WORK TO BE COMPLETED
Although the listing below holds pictures, reproduce only its lines from the one containing "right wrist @" through the last, exactly and without them.

*** Opening DATA EXCERPT ***

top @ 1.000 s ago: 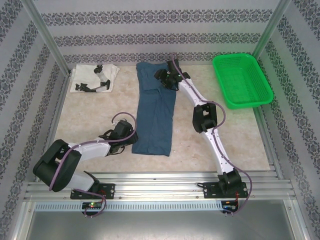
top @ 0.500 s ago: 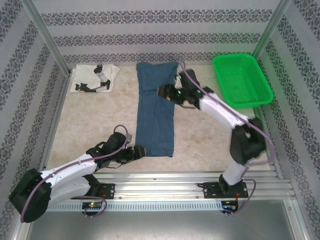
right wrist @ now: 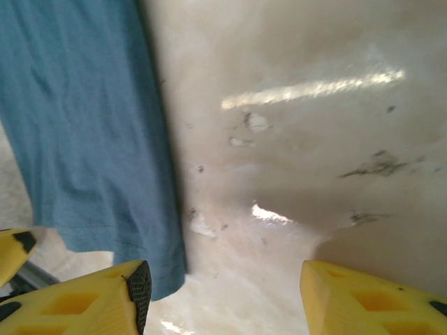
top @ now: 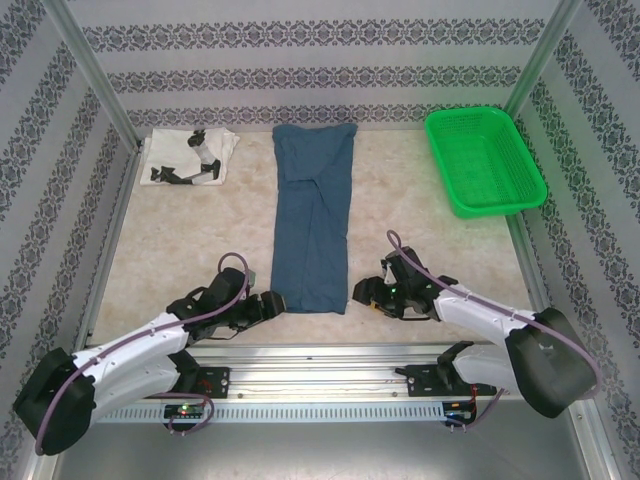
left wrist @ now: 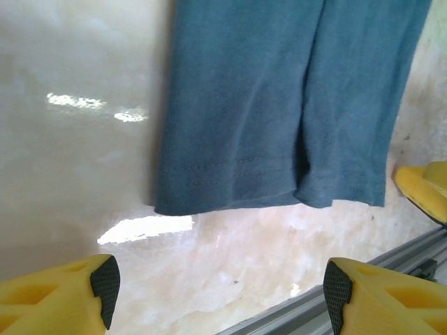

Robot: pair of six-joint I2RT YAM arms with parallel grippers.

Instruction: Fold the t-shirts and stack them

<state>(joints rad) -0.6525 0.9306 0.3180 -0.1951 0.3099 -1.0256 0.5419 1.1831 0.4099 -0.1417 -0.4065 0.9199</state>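
Now | right claw (top: 362, 296) back beside blue shirt (top: 315, 215) hem | left claw (top: 280, 303) spread wider

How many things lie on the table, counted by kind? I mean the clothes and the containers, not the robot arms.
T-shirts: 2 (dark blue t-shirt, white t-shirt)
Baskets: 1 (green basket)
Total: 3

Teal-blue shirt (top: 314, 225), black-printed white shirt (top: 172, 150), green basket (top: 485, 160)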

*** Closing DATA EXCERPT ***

SOLUTION TO THIS TASK
right wrist @ now: 
top @ now: 
left wrist @ now: 

Robot: pair of six-joint I2RT YAM arms with parallel grippers.

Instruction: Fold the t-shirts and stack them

<state>(joints rad) -0.6525 0.9306 0.3180 -0.1951 0.3099 -1.0256 0.5419 1.1831 0.4099 -0.1417 -0.4065 0.9199</state>
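Now | right claw (top: 362, 296) back beside blue shirt (top: 315, 215) hem | left claw (top: 280, 303) spread wider

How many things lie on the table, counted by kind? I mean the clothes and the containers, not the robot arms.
T-shirts: 2 (dark blue t-shirt, white t-shirt)
Baskets: 1 (green basket)
Total: 3

Teal-blue shirt (top: 314, 225), black-printed white shirt (top: 172, 150), green basket (top: 485, 160)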

This completes the answer.